Your cheapest solution is to get an old studio flash system and use it in a dark room. Look for an old cheap studio flash (like a Novatron), the kind with a power pack and heads, not the newer "monolights" that have the power supply build into the heads (which would also work, but probably be much more expensive). Those usually came with modeling lights, which allow you to position the lights with constant lighting to get everything just right. Then, when you're ready to take the photo, you load the film, kill the lights, remove the lens cap, pop the flash, and replace the lens cap before turning the lights back on. These old studio strobes can often be found for dirt cheap, especially locally (as they're heavy and expensive to ship).
You could also build a guillotine shutter. It's basically a gravity powered shutter. They're not super accurate, but often good enough to get a usable exposure if you're not trying to push the limits of your film. You adjust the time of the exposure by adjusting the height of the slit.
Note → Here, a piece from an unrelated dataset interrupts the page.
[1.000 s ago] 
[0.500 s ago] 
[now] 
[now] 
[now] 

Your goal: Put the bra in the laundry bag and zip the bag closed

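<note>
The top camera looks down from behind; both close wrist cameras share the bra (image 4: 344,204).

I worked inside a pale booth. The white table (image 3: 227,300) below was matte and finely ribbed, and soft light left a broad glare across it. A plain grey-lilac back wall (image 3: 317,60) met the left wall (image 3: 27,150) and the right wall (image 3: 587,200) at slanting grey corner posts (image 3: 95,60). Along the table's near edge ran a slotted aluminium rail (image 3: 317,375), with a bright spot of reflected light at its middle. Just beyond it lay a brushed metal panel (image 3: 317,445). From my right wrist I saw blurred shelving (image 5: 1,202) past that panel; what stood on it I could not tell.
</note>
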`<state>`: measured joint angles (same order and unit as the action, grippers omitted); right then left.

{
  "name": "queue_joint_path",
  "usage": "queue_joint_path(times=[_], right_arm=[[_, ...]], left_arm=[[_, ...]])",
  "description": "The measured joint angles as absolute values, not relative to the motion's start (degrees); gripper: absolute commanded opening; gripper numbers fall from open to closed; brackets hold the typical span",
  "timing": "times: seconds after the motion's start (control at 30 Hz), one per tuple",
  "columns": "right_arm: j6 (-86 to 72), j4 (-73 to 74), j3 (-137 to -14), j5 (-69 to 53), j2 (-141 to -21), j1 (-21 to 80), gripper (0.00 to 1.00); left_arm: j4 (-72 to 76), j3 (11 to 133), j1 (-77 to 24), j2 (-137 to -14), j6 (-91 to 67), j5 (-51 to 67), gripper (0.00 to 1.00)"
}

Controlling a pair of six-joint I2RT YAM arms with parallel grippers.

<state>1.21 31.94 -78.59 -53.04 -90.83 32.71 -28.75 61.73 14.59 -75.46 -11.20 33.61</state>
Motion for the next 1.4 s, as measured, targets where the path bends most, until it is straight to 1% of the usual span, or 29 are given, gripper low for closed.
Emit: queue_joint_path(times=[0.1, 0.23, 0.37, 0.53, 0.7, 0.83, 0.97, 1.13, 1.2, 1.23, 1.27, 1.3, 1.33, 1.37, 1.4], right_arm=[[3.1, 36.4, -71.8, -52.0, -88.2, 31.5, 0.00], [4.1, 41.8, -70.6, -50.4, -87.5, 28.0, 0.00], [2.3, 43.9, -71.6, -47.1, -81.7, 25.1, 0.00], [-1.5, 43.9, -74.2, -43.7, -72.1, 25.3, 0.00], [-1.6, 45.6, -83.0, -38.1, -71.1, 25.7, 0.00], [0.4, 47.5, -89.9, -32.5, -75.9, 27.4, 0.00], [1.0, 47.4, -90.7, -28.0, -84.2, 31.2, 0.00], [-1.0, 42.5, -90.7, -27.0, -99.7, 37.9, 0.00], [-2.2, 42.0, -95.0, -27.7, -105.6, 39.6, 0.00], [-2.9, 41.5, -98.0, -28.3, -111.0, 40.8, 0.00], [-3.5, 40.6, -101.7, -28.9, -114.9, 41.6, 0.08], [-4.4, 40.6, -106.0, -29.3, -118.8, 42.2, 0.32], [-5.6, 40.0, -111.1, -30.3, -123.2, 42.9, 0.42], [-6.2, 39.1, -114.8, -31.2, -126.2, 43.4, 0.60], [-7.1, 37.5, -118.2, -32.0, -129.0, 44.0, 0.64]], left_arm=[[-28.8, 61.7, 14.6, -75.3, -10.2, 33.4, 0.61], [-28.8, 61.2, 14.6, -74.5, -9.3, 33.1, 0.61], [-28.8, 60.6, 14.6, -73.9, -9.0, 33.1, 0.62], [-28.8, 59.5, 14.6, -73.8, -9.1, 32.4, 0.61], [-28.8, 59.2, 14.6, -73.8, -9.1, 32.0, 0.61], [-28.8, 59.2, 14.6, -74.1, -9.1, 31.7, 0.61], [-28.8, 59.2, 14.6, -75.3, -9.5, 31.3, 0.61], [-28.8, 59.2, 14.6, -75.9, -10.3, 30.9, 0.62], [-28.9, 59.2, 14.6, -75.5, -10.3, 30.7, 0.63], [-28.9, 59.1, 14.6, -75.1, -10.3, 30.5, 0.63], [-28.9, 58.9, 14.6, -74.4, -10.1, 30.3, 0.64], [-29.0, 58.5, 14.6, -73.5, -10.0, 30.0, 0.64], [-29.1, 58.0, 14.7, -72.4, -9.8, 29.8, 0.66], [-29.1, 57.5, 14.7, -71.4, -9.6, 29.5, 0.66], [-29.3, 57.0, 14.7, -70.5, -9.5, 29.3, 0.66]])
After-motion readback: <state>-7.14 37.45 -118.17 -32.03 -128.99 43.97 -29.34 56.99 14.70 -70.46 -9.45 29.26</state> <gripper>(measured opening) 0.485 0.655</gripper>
Outside of those two, your best bet would be to buy a new lens with a shutter built into it. Barrell lenses are only really cheaper if you already have a camera with a shutter to use with them. The problem with using a ND filter or really slow film is you have really, really long exposures. Most people can't remain perfectly still for that long, so you'll likely get a lot of blurry pictures. I find it hard enough to keep people from moving out of focus in the time it takes me to load film, pull the dark slide, and snap the shutter on my view cameras.